Por: Wadih
Damous
Presidente da Comissão Nacional de Direitos Humanos da OAB
Não há como dizer que os manifestantes,
ainda que pratiquem atos de depredação, integrem uma organização criminosa
Para enfrentar as manifestações populares, em curso
desde junho, o Estado tem se valido de um arsenal repressivo que não se limita
às ações de rua. Nelas, a polícia tem atuado como sempre: prisões arbitrárias
de manifestantes e não manifestantes, e violência desmedida. Mas não é só força
bruta. A pretexto de combater o “vandalismo” e a “baderna”, têm sido adotadas
medidas que incluem edição de leis, interpretação das leis e práticas da
polícia judiciária próprias de um cenário de emergência, ou mesmo de uma guerra
civil.
No Rio de Janeiro, criou-se, por decreto, a
Comissão Especial de Investigação de Atos de Vandalismo em Manifestações
Públicas, à margem da estrutura administrativa ordinária do estado. E, no dia 9
de setembro, foi aprovada pela Alerj uma lei que impede o uso de máscaras em
manifestações.
Sob a orientação da direção da Polícia Civil, os
detidos são indiciados de acordo com critérios absolutamente arbitrários, de
modo a sofrerem penas mais severas e não lhes ser permitido o pagamento de
fiança. Aí, vale tudo: desde a acusação de corrupção de menores até de
integrarem uma organização criminosa. Isso, sem falar na condução dos presos
para as mais diversas delegacias de polícia, distantes da circunscrição onde
ocorreu o fato; nas “oitivas informais” dos detidos, sem a presença de seus
advogados etc.
Mas é sobre o crime de integrar uma organização
criminosa e sua alegada ocorrência nas manifestações que vou me deter, pela
gravidade dessa decisão e as consequências funestas à democracia, caso vingue o
entendimento da polícia.
Esse crime foi tipificado pela Lei 12.850/2013. Ela
busca punir de forma mais severa os que integram organizações criminosas
complexas, para distingui-los do criminoso comum, que se associa a outros para
a prática de crimes de média gravidade. Estamos falando de organizações
terroristas, milicianas, mafiosas.
A pena pela prática do crime de organização
criminosa é mais severa: de três a oito anos. Já o crime antes chamado de
formação de quadrilha enseja penas de um a três anos.

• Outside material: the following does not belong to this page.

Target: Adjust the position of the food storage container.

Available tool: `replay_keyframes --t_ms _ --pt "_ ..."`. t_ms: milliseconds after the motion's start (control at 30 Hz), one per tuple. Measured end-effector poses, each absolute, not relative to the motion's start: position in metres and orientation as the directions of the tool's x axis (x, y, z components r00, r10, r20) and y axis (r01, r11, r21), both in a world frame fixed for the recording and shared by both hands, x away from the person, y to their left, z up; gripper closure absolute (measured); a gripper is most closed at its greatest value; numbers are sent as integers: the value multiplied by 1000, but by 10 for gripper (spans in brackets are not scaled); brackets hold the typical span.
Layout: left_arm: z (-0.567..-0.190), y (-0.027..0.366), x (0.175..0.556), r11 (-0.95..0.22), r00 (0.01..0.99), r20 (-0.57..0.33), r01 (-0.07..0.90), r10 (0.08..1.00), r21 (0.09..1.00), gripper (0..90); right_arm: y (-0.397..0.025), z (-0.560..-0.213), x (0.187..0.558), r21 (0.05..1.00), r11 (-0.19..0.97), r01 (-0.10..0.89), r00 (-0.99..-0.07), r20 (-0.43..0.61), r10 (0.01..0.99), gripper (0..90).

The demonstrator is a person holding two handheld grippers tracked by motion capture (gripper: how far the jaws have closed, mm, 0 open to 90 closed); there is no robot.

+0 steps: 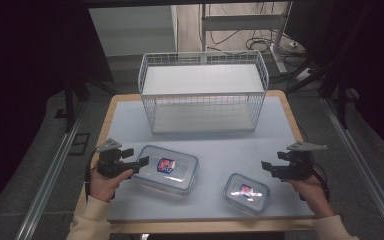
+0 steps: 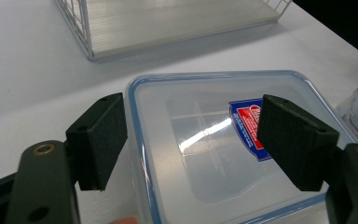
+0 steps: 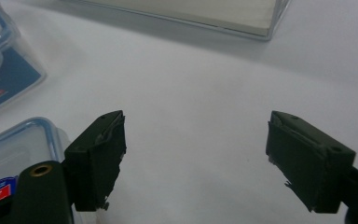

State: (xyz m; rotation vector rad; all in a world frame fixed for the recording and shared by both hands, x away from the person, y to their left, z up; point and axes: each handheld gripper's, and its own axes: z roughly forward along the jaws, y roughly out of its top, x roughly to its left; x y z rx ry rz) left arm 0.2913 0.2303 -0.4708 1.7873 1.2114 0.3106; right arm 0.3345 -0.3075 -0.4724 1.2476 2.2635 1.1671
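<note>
At twelve o'clock on my white table top I see a white wire basket with two levels, a pale shelf above and a pale floor below, standing upright near the far edge. Beyond it, grey floor carries loose dark cables and a pale metal stand leg toward one o'clock.

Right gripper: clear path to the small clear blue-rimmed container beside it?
Probably yes. The right gripper is open, and the small clear blue-rimmed plastic container lies just beside its fingers, with bare white tabletop around them.
</note>
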Motion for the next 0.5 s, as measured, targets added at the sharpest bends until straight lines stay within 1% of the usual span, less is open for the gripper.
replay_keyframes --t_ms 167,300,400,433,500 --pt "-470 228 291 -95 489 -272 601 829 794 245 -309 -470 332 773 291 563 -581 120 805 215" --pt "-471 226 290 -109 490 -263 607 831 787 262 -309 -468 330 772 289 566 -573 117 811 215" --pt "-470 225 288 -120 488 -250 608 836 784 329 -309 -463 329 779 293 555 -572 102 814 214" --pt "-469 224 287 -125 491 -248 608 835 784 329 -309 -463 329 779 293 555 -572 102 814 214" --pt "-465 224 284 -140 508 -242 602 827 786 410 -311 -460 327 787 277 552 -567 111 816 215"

A tipificação também é distinta. Para caracterizar
o crime de organização criminosa, a lei exige requisitos específicos: é
necessário que a organização seja estratificada e hierarquizada; que haja
divisão de tarefas; e que a organização seja voltada para a prática de crimes
graves, aqueles punidos com pena máxima superior a quatro anos (§ 1º, do art.
1º, da Lei 12.850).
Ora, não há como dizer que os manifestantes, ainda
que pratiquem atos de depredação, integrem uma organização criminosa desse tipo.
O indiciamento pela prática desse crime deveria observar aqueles requisitos, o
que simplesmente não ocorre.
Não vivemos qualquer situação de emergência que
justifique um estado de exceção. Abusos e ilícitos devem ser punidos nos termos
do Código Penal.
A Constituição de 88 acaba de completar 25 anos. O
melhor modo de comemorar o seu aniversário é cumpri-la.